The task calls for each record to be given again exactly.

Stored records:
-------------------------

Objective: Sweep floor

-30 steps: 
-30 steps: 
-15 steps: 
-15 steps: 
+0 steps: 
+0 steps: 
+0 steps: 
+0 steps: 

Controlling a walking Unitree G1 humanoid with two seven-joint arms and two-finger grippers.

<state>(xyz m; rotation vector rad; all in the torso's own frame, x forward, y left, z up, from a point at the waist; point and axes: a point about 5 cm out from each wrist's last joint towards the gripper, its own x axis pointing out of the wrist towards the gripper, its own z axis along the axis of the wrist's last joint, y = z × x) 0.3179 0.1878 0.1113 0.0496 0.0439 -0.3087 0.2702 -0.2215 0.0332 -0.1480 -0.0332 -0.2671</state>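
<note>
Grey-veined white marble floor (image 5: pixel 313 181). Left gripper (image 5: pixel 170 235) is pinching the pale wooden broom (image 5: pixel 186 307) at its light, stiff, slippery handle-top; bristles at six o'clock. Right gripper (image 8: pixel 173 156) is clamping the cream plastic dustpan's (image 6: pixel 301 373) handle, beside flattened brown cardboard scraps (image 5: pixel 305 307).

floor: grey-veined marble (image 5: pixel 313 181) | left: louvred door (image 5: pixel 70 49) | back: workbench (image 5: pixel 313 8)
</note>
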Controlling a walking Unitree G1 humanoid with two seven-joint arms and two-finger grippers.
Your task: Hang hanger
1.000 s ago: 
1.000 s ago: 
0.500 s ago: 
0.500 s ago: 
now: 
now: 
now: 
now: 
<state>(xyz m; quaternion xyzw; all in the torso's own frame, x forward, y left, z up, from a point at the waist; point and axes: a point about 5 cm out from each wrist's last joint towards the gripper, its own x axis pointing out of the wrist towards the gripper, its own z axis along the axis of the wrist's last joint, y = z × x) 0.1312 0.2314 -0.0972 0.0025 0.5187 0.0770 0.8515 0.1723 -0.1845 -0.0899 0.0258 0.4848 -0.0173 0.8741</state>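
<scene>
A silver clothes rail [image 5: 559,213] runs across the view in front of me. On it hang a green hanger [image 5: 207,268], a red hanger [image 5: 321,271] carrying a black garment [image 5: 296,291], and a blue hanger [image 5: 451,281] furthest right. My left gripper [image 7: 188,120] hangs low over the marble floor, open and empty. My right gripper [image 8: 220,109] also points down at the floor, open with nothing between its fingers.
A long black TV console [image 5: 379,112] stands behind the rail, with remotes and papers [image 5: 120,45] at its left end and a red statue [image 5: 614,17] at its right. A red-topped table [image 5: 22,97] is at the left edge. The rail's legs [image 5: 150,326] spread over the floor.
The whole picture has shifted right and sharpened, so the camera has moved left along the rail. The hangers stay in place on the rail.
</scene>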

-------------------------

* _SOLUTION FOR THIS EXERCISE_
Objective: Sweep floor

-30 steps: 
-30 steps: 
-15 steps: 
-15 steps: 
+0 steps: 
+0 steps: 
+0 steps: 
+0 steps: 

Controlling a walking Unitree G1 humanoid with two seven-joint arms and two-finger grippers.

<state>(xyz m; rotation vector rad; all in the torso's own frame, x forward, y left, z up, from a point at the waist; point and axes: a point about 5 cm out from each wrist's last joint towards the gripper, its own x axis pointing out of the wrist towards the gripper, its own z axis along the axis of the wrist's last joint, y = z × x) 0.3179 0.1878 0.1113 0.0496 0.0439 -0.3087 0.2702 -0.2215 0.0332 -0.1480 -0.0332 -0.2671</state>
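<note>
Grey-veined white marble floor (image 5: pixel 313 181). Left gripper (image 5: pixel 170 235) is pinching the pale wooden broom (image 5: pixel 186 307) at its light, stiff, slippery handle-top; bristles at six o'clock. Right gripper (image 8: pixel 173 156) is clamping the cream plastic dustpan's (image 6: pixel 301 373) handle, beside flattened brown cardboard scraps (image 5: pixel 305 307).

floor: grey-veined marble (image 5: pixel 313 181) | left: louvred door (image 5: pixel 70 49) | back: workbench (image 5: pixel 313 8)
</note>
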Controlling a walking Unitree G1 humanoid with two seven-joint arms and two-finger grippers.
Your task: Hang hanger
1.000 s ago: 
1.000 s ago: 
0.500 s ago: 
0.500 s ago: 
now: 
now: 
now: 
now: 
<state>(xyz m; quaternion xyzw; all in the torso's own frame, x forward, y left, z up, from a point at the waist; point and axes: a point about 5 cm out from each wrist's last joint towards the gripper, its own x axis pointing out of the wrist towards the gripper, its own z axis along the axis of the wrist's last joint, y = z × x) 0.1312 0.2314 -0.0972 0.0025 0.5187 0.0770 0.8515 0.1723 -0.1845 -0.0899 0.0258 0.4848 -0.0173 0.8741</state>
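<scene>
A silver clothes rail [image 5: 559,213] runs across the view in front of me. On it hang a green hanger [image 5: 207,268], a red hanger [image 5: 321,271] carrying a black garment [image 5: 296,291], and a blue hanger [image 5: 451,281] furthest right. My left gripper [image 7: 188,120] hangs low over the marble floor, open and empty. My right gripper [image 8: 220,109] also points down at the floor, open with nothing between its fingers.
A long black TV console [image 5: 379,112] stands behind the rail, with remotes and papers [image 5: 120,45] at its left end and a red statue [image 5: 614,17] at its right. A red-topped table [image 5: 22,97] is at the left edge. The rail's legs [image 5: 150,326] spread over the floor.
The whole picture has shifted right and sharpened, so the camera has moved left along the rail. The hangers stay in place on the rail.
</scene>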

The exercise is complete as it stands.